Le président de la COP21 Laurent Fabius donne un coup de marteau symbolique pour marquer l'officialisation de l'accord sur le climat, au côté du président français François Hollande, le 12 décembre 2015 au Bourget [FRANCOIS GUILLOT / AFP] Le président de la COP21 Laurent Fabius donne un coup de marteau symbolique pour marquer l'officialisation de l'accord sur le climat, au côté du président français François Hollande, le 12 décembre 2015 au Bourget [FRANCOIS GUILLOT / AFP]

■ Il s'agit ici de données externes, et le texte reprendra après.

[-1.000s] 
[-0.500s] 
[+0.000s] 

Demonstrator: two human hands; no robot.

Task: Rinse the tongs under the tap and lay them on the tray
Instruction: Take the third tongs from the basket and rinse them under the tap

Organisation minutieuse, suivi attentif des pays, navettes diplomatiques innombrables: la France à la manoeuvre de la COP21 depuis deux ans a su tirer les leçons du fiasco de Copenhague pour réussir à Paris.

Des sandwiches à la tenue des débats, la présidence française a eu droit à un concert de louanges au long de cette conférence, et à la fin, à une longue standing ovation, entrecoupée de remerciements des délégués. "C'est assez irréel pour une COP (...). Ils ont été très efficaces", souligne Tasneem Essop, du WWF, habituée de ces rendez-vous. "C'est la diplomatie la plus habile que j'ai vue depuis plus de deux décennies que j'assiste à ces réunions", a dit Al Gore à l'AFP.

Après l'échec de la COP de Copenhague en 2009, le pari était risqué. Le ministre des Affaires étrangères Laurent Fabius l'a souvent dit: "nous avons été retenus, il faut dire que nous étions seuls candidats!" Le président François Hollande n'était pas le plus enthousiaste à l'idée de cette aventure. Sa conseillère climat Marie-Hélène Aubert, les écologistes au gouvernement, et la cellule diplomatique de l'Elysée en quête d'un événement mondial pour le quinquennat, se chargeront de le convaincre.

Le secrétaire d'Etat américain John Kerry (c) avec le représentant chinois pour le changement climatique Xie Zhenhua (d) au Bourget, le 12 décembre 2015 [MIGUEL MEDINA / AFP]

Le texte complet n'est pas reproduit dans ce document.